Posted December. 25, 2000 13:09,
Poet So Chong-Ju, better known as Midang, his pen name, died on a white Christmas. We lost another literary magnate after novelist Hwang Soon-Won, who died in September.
We feel sorry that an era of Korean literature seems to be disappearing into history in the wake of the demises of two.
Midang, fighting disease, reportedly used to say that his heart could not but be sick because he used it up for 60 years. Evidently, Midang presented richness to our tired lives for more than a half century by translating our folk sentiments into poems.
More than 1,000 poems he left behind showed how beautifully our language could be written. Several poems, including "Before Chrysanthemum," many people love to read, were carried in textbooks, and there would be few among our people who could not recite one or two of his poems.

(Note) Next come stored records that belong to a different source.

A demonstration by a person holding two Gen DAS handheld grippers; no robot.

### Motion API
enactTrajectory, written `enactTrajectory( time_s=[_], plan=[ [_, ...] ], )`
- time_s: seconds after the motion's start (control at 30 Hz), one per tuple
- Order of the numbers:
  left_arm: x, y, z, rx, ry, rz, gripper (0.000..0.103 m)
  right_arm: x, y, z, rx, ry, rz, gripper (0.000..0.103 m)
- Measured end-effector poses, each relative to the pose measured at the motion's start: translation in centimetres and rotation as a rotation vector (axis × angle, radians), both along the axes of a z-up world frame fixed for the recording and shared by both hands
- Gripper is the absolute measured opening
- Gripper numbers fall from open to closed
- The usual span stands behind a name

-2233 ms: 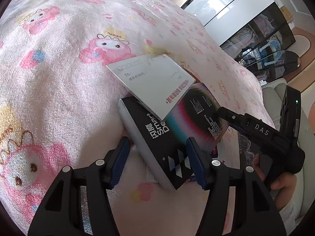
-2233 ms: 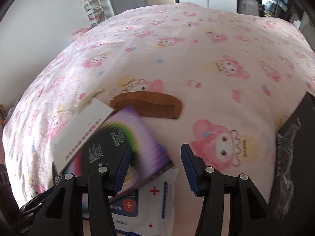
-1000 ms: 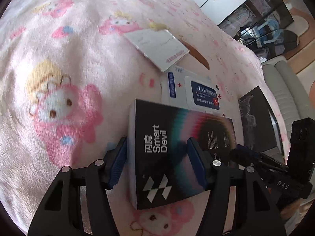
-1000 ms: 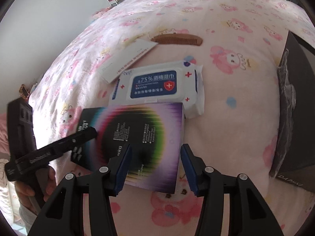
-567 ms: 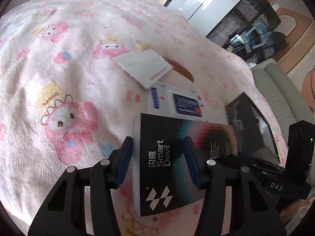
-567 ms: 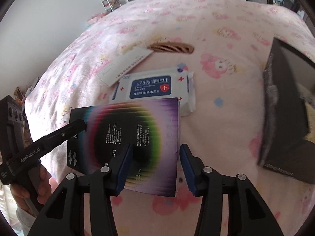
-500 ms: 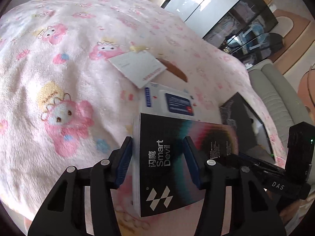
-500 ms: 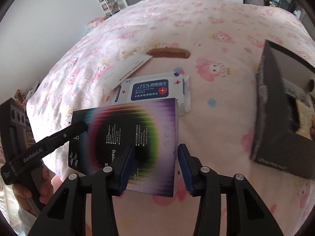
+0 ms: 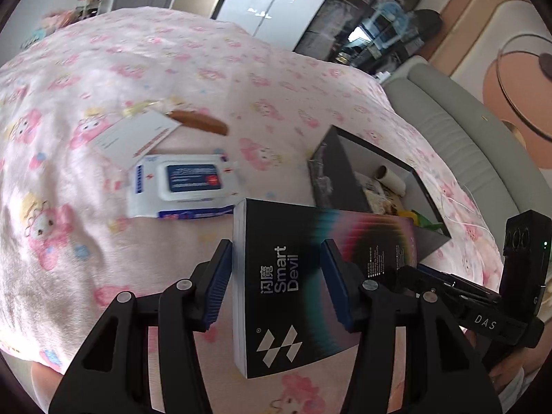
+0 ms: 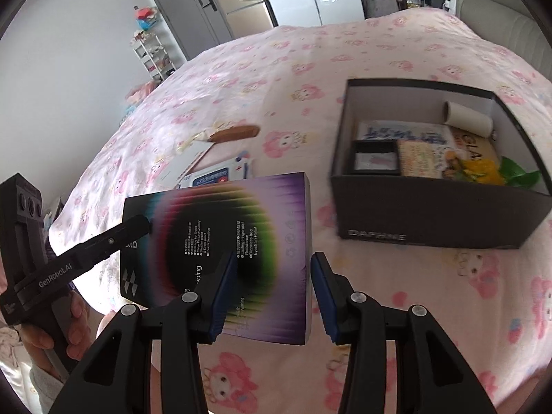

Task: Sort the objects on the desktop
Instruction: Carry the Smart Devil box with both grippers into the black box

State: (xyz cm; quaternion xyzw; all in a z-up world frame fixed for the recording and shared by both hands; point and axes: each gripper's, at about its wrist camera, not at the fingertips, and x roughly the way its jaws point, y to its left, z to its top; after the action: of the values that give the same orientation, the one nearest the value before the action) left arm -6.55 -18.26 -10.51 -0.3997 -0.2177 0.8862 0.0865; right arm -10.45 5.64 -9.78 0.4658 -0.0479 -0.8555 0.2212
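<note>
Both grippers hold one flat black Smart Devil box with a rainbow ring (image 9: 310,276) in the air above the pink blanket. My left gripper (image 9: 276,269) is shut on its logo end. My right gripper (image 10: 272,276) is shut on the opposite end of the box (image 10: 224,241). A dark open storage box (image 10: 431,207) stands to the right with several small items inside; it also shows in the left wrist view (image 9: 345,179). A wet wipes pack (image 9: 183,186), a white card (image 9: 134,134) and a brown comb (image 9: 200,122) lie on the blanket.
The pink cartoon blanket (image 10: 379,51) covers the whole surface. A grey sofa (image 9: 465,131) runs along the right side. Shelves and a door stand at the back (image 10: 193,10).
Both grippers have lifted the Smart Devil box higher off the blanket and carried it toward the dark storage box, whose inside now shows. The wipes, card and comb stay put.
</note>
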Motion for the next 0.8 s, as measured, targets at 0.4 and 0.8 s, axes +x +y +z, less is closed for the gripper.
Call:
enactTrajectory(
  time_s=[0.4, 0.8],
  plan=[
    [-3.2, 11.0, 4.3, -0.042, 0.047, -0.141, 0.055, -0.6, 10.3, 3.6, -0.034, 0.089, -0.156, 0.04],
    [-9.1, 18.5, 6.2, -0.036, 0.06, -0.214, 0.055, -2.9, 18.1, 5.2, -0.08, 0.12, -0.244, 0.04]
  ],
)
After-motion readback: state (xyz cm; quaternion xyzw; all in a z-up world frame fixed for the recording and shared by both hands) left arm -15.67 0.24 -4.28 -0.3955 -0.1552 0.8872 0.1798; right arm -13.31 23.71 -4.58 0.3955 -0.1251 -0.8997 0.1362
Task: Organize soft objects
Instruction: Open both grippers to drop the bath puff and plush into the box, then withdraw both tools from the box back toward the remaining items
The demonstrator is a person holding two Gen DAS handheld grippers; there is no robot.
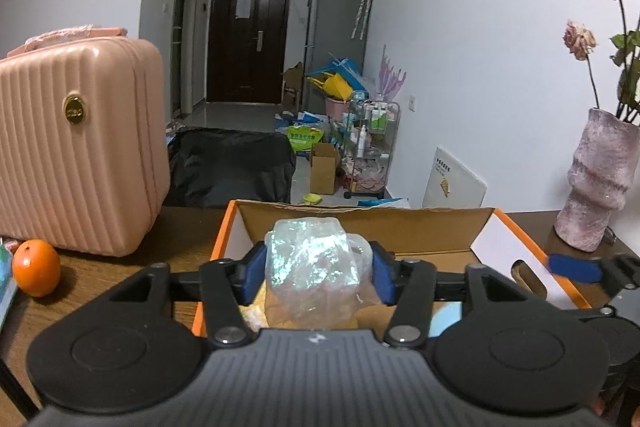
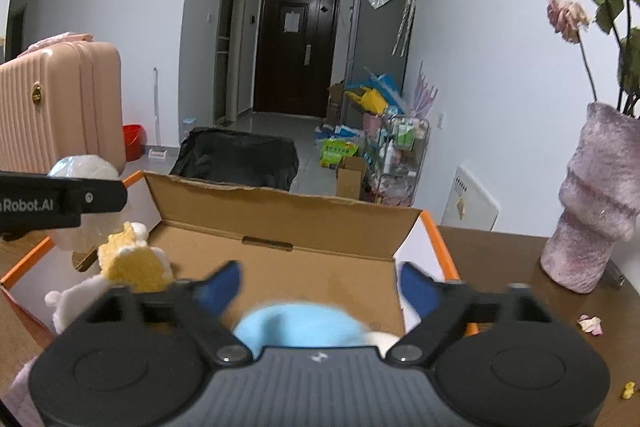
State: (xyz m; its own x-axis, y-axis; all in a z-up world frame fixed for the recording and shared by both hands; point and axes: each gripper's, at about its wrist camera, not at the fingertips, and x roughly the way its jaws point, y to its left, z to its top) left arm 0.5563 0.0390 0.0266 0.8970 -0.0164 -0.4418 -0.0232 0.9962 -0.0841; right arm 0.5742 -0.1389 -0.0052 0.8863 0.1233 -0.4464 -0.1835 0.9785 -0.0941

When talking about his poetic world, his intellectual energy always makes a primary topic. Once he establishes his own poetic world, he never stays there, but sets out to search for something new ceaselessly in such a way as to find another poetic world. That he had traveled numerous places and he went to Russia for study in his 70s proves how diligent the old poet refusing to live peacefully in one poetic world is. His continuous quest for a new world has become a whipping to his junior literary persons.
As many people agree, it would have been better for him to purely devote himself to literature always.
Some talk about the fact that he wrote some pro-Japanese poems during the Japanese colonial rule of Korea (1910-1945) and that he cooperated with the Chun Doo-Hwan government in time of the Fifth Republic inauguration.
However, the poet did not make any poor excuses. Rather, he frankly admitted what he did. And without being fettered by what he did, he begged the public pardon by making more active efforts. This fierce spirit for creative writing of the deceased left nothing to be desired in making him one of the most familiar poets of the Koreans. Beyond his glory and disgrace, what he left to us is much more and bigger.
When the world is in trouble, a poem touches the mind of the people very greatly. Whenever the nation was in trouble and difficulty, Midang made us cry sometimes and laugh other times with his jewels of poems. Perhaps, now is the time when we are missing a poem like that. Thereupon, it seems the vacancy he left is bigger than any other time and we feel empty as we wonder who will fill it and how. It is the share of his juniors to think what our literary world can do in order to cherish the literary spirit of the deceased.